Выбрать главу

Елкин удивленно смотрел на островок лысины, розовевшей в кустиках рыжих волос.

— Но капитану я понравился, он, видите ли, еще тогда брал наш Казатин, его там наши выходили раненого, так он ко мне чувствует родственную нежность. Я говорю, дайте мне отделение. Какой я старшина? А он говорит, на бесптичье и Гиллер соловей. Вам это нравится?

— Очень.

— А! — не понял иронии старшина. — Так ходите в узких брюках.

— Нет уж! — взорвался Елкин. Его что-то начинало раздражать в старшине. — Пойдете на склад и выворачивайтесь как знаете! Вы что, не понимаете обстановки? — На мгновение запнулся, таким разобиженным стало обвислое лицо старшины. — В общем, так, со дня на день выступаем. Или будет нормальное обмундирование, или пойдем к капитану. Там поговорим.

— Боже мой! — взмахнул руками старшина. — Что я, сам не знаю?! Этот вопрос вот где у меня сидит, — он ткнул себя в печень, — как тяжелый камень!

7

Ничто не говорило о наступавшем Новом годе. Привычная темнота прифронтовой полосы, редкие фонари. Да и забыли за войну, как его встречать — новогодье.

Смеркалось, когда Елкин вышел во двор, застегивая на ходу шинель. У ворот на часах стоял Харчук, вглядываясь в сторону леса, где начиналась прифронтовая дорога. Лида прохаживалась неподалеку, сердито подбивая каблучками.

— Наконец-то, — сказала она, завидев Елкина, — совсем заморозил.

— Некогда было, с боезапасом возились…

Бещев еще днем приказал раздать патроны, запретил увольнения, затем отменил запрет, потребовав от офицеров сообщить дежурному о том, кто где будет находиться. Ветрову с Валерой сообщать не пришлось. Штаб потребовал двух командиров в патрули, и Бещев послал обоих, а Елкина оставил праздновать, неизвестно за какие заслуги. Может, потому, что всю эту неделю Сенька трудился с какой-то мрачной одержимостью, кидая взвод на дальние расстояния по лесным сугробным чащам, выматывая всех и сам едва держась на ногах — засыпал, не стянув сапоги, и за ночь, не успев в тепле отойти, до того промерзал в походе. Он и не ждал этой доброты. А тут на тебе — дал увольнение. И еще вручил Лиде два билета, выделенных роте городским магистратом на новогоднюю вечеринку. У Елкина даже шевельнулось теплое чувство к капитану.

Далеко над лесом подсвеченное невидимым заревом мигало небо. Чуть слышно доплывали глуховатые звуки орудийного боя. Свернув на проспект, оба сразу окунулись в праздничное веселье — за стенами домов бухали радиолы, сияли окна, без маскировки, как будто немцам назло. Под фонарями на мосту пестрели шубки, цилиндры, полосатые шарфики, вывязанные на лбу, с брошами в узлах. Сине искрился снег. Над сквериком вспыхнул праздничный фейерверк, и черный лед реки расцветился огнями. Все было немножко странно, как в старом немом кино, и они с Лидой словно унеслись на много, много лет назад, в неведомый, полузабытый мир.

Может быть, это был их последний мирный вечер.

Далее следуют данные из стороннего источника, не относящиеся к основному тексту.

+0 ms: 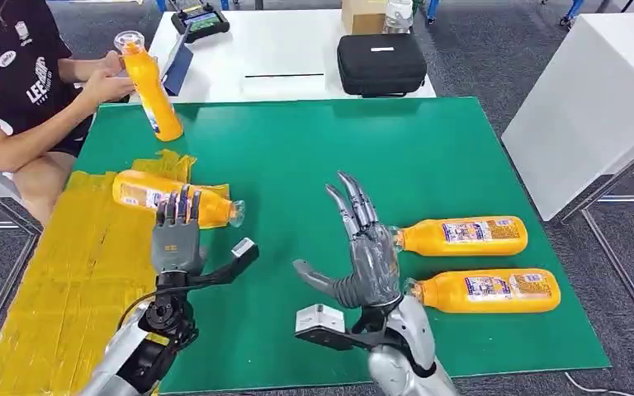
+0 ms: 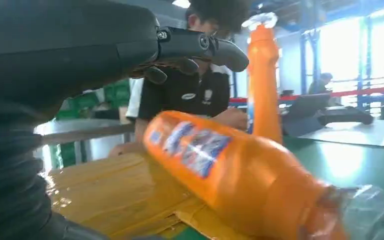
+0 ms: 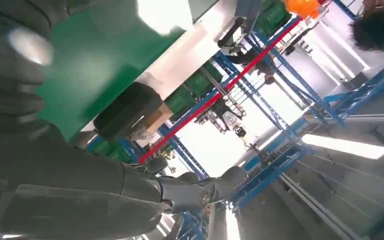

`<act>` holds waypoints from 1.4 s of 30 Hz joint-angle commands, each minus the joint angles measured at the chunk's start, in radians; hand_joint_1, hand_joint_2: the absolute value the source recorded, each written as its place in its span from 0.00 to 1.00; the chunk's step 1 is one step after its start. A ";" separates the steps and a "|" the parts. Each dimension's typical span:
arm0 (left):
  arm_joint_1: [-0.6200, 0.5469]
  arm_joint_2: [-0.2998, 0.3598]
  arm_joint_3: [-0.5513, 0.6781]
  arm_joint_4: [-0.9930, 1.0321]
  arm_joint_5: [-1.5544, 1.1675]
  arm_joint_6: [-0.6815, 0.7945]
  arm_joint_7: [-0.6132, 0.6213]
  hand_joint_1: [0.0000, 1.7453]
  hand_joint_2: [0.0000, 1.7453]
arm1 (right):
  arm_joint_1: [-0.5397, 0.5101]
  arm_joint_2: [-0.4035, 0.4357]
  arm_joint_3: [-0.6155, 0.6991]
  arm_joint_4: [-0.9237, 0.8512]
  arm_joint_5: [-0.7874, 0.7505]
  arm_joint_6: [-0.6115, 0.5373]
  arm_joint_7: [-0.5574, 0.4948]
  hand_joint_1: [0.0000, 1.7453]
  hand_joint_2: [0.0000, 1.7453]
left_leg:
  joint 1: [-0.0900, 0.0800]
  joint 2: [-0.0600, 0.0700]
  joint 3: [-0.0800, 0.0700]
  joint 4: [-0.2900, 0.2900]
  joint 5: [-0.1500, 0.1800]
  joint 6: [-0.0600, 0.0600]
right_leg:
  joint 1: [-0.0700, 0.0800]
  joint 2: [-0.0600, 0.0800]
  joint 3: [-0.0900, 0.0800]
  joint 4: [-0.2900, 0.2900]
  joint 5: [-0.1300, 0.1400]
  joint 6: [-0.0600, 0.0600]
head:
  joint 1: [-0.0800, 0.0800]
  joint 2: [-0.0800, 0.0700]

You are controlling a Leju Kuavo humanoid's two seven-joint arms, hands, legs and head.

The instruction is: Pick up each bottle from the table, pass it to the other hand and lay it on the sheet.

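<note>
One orange bottle (image 1: 144,194) lies on its side at the near edge of the yellow sheet (image 1: 66,272), its clear cap toward the green table (image 1: 314,157). My left hand (image 1: 176,235) stands just in front of that bottle, fingers straight and apart, holding nothing. The left wrist view has the same bottle (image 2: 220,170) lying under the outstretched fingers (image 2: 200,47). My right hand (image 1: 361,252) is raised mid-table, fingers spread and empty. Two more orange bottles (image 1: 462,236) (image 1: 487,290) lie just to its right. A person at the far left holds another bottle (image 1: 150,87) upright.
A black case (image 1: 380,62) sits on a white table (image 1: 281,49) behind the green one. Another white table (image 1: 586,107) stands at the right. The seated person's arm (image 1: 41,132) reaches over the far left corner.
</note>
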 commanded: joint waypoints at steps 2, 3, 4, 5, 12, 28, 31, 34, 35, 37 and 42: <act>-0.010 -0.034 0.071 0.041 -0.002 0.001 -0.005 0.00 1.00 | -0.021 -0.024 -0.011 0.027 0.000 -0.005 -0.003 0.00 1.00 | 0.001 0.001 0.006 0.000 -0.002 -0.002 | 0.001 0.002 0.006 -0.001 -0.002 -0.002 | 0.000 0.000; -0.006 -0.043 0.088 0.035 -0.002 0.010 -0.019 0.00 1.00 | -0.020 -0.022 -0.014 0.025 0.013 -0.006 0.003 0.00 1.00 | 0.001 0.001 0.009 -0.001 -0.003 -0.003 | 0.001 0.002 0.009 -0.001 -0.003 -0.002 | 0.000 0.000; -0.001 -0.054 0.109 0.029 0.006 0.027 -0.045 0.00 1.00 | -0.019 -0.022 -0.019 0.023 0.028 -0.008 0.010 0.00 1.00 | 0.001 0.001 0.003 0.000 -0.001 -0.001 | 0.001 0.001 0.003 -0.001 -0.001 -0.001 | 0.000 0.000; 0.005 -0.068 0.142 0.018 0.012 0.056 -0.086 0.00 1.00 | -0.016 -0.026 -0.033 0.014 0.061 -0.012 0.026 0.00 1.00 | 0.001 0.001 0.006 0.000 -0.002 -0.002 | 0.001 0.002 0.006 -0.001 -0.002 -0.001 | 0.000 0.000; 0.143 -0.138 0.188 -0.323 0.531 0.119 -0.606 0.00 1.00 | 0.033 -0.128 -0.184 -0.077 0.311 0.035 0.146 0.00 1.00 | 0.000 -0.002 0.002 0.000 -0.001 -0.001 | 0.000 -0.001 0.003 -0.001 -0.002 0.000 | 0.000 0.000; 0.234 -0.085 0.123 -0.512 0.958 -0.018 -0.813 0.00 1.00 | -0.027 -0.438 -0.423 0.061 0.494 0.421 0.146 0.00 1.00 | -0.002 -0.001 0.004 0.000 -0.003 0.001 | -0.002 0.001 0.006 -0.002 0.000 0.001 | 0.000 0.000; 0.233 -0.090 0.123 -0.507 0.980 -0.017 -0.818 0.00 1.00 | -0.074 -0.450 -0.455 0.152 0.603 0.370 0.211 0.00 1.00 | -0.002 0.000 0.010 -0.001 -0.005 -0.001 | -0.002 0.003 0.011 -0.002 -0.002 0.000 | 0.000 0.000; 0.222 -0.087 0.125 -0.485 1.012 -0.030 -0.820 0.00 1.00 | -0.096 -0.459 -0.472 0.211 0.650 0.347 0.225 0.00 1.00 | -0.002 -0.002 0.003 0.000 -0.002 0.002 | -0.002 0.000 0.004 -0.002 0.001 0.002 | -0.001 0.000; 0.222 -0.087 0.125 -0.485 1.012 -0.030 -0.820 0.00 1.00 | -0.096 -0.459 -0.472 0.211 0.650 0.347 0.225 0.00 1.00 | -0.001 -0.001 0.006 0.000 -0.003 0.001 | -0.001 0.001 0.008 -0.003 0.000 0.001 | 0.000 0.000; 0.221 -0.088 0.125 -0.484 1.039 -0.050 -0.822 0.00 1.00 | -0.095 -0.457 -0.473 0.213 0.656 0.347 0.229 0.00 1.00 | -0.002 0.000 0.006 0.000 -0.003 0.001 | -0.002 0.002 0.008 -0.003 0.000 0.001 | 0.000 0.000; 0.190 -0.083 0.163 -0.428 1.403 -0.330 -0.826 0.00 1.00 | -0.115 -0.475 -0.506 0.285 0.644 0.328 0.224 0.00 1.00 | -0.002 -0.002 0.004 0.000 -0.001 0.001 | -0.002 0.000 0.005 -0.002 0.001 0.001 | 0.000 0.000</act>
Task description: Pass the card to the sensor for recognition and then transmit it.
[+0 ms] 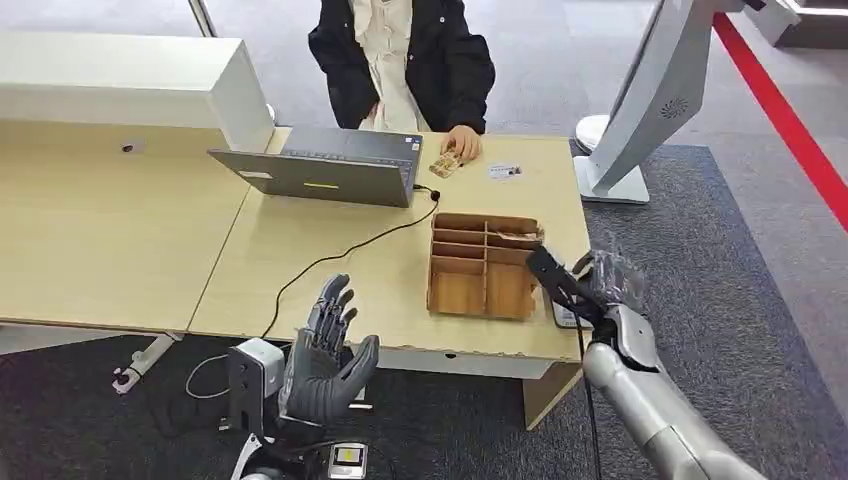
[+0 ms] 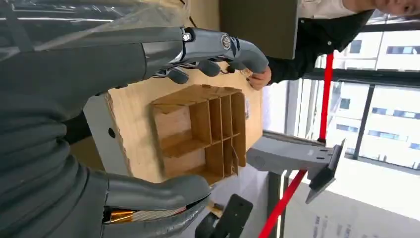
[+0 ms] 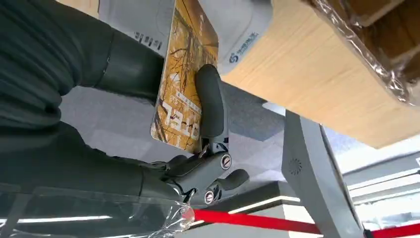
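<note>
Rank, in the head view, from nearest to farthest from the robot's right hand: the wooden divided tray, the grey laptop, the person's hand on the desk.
From the right hand:
1. Wooden divided tray, just beside it on the desk.
2. Person's hand, at the desk's far edge.
3. Grey laptop, far side, further left.

The card (image 3: 184, 79) is showing a yellow-brown printed face with white letters. The right hand (image 3: 163, 124) is pinching it, and it is lying against the grey sensor (image 3: 237, 29) at the table edge.
</note>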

Он взял ее под руку, сказал с усмешкой:

— Видел бы твой женатик!

— Ну вот, выдумал… Нет же его.

— Ах, вот как. А я все думаю, чему обязан? Ты хоть на вечеринке держись поблизости, а то еще потеряешься среди блеска…

Она отстранилась, вытолкнув его руку.

— Ты что?.. Знаешь, только без фокусов! — И сам не понял, откуда взялось раздражение, к чему весь этот разговор.

— И чего ты, собственно, командуешь, еще голос повышаешь?

— Постой!

— Знаешь, я не дойду. Вообще вернусь, — вырвалось у нее почти с отчаянием.

Резко остановилась, лицом к стене дома, сверкавшей изморозью, и ему, глядя на эту изморозь, на присыпанные снежком ее погоны, стало холодно.

— Ну ладно, — сказал он торопливо, перебарывая внезапную обиду. — Виноват, в чем — не знаю. Извини. Только все это не к месту, и не стоит портить праздник. Никаких у меня претензий к тебе нет, можешь успокоиться.

— Вот-вот.

Он даже не расслышал, а словно догадался об этом «вот-вот». Откуда эта занозистость, кто их поймет, этих девчонок? На них уже с любопытством поглядывали редкие прохожие, оборачивались. Он поспешно стал смахивать перчаткой снежок с ее плеча, будто за этим лишь и остановились.

— В самом деле, — пробормотал он, — какое у меня право повышать голос? Ты человек свободный. Мог бы о чем-то попросить, раз уж мы друзья. Просто по-человечески.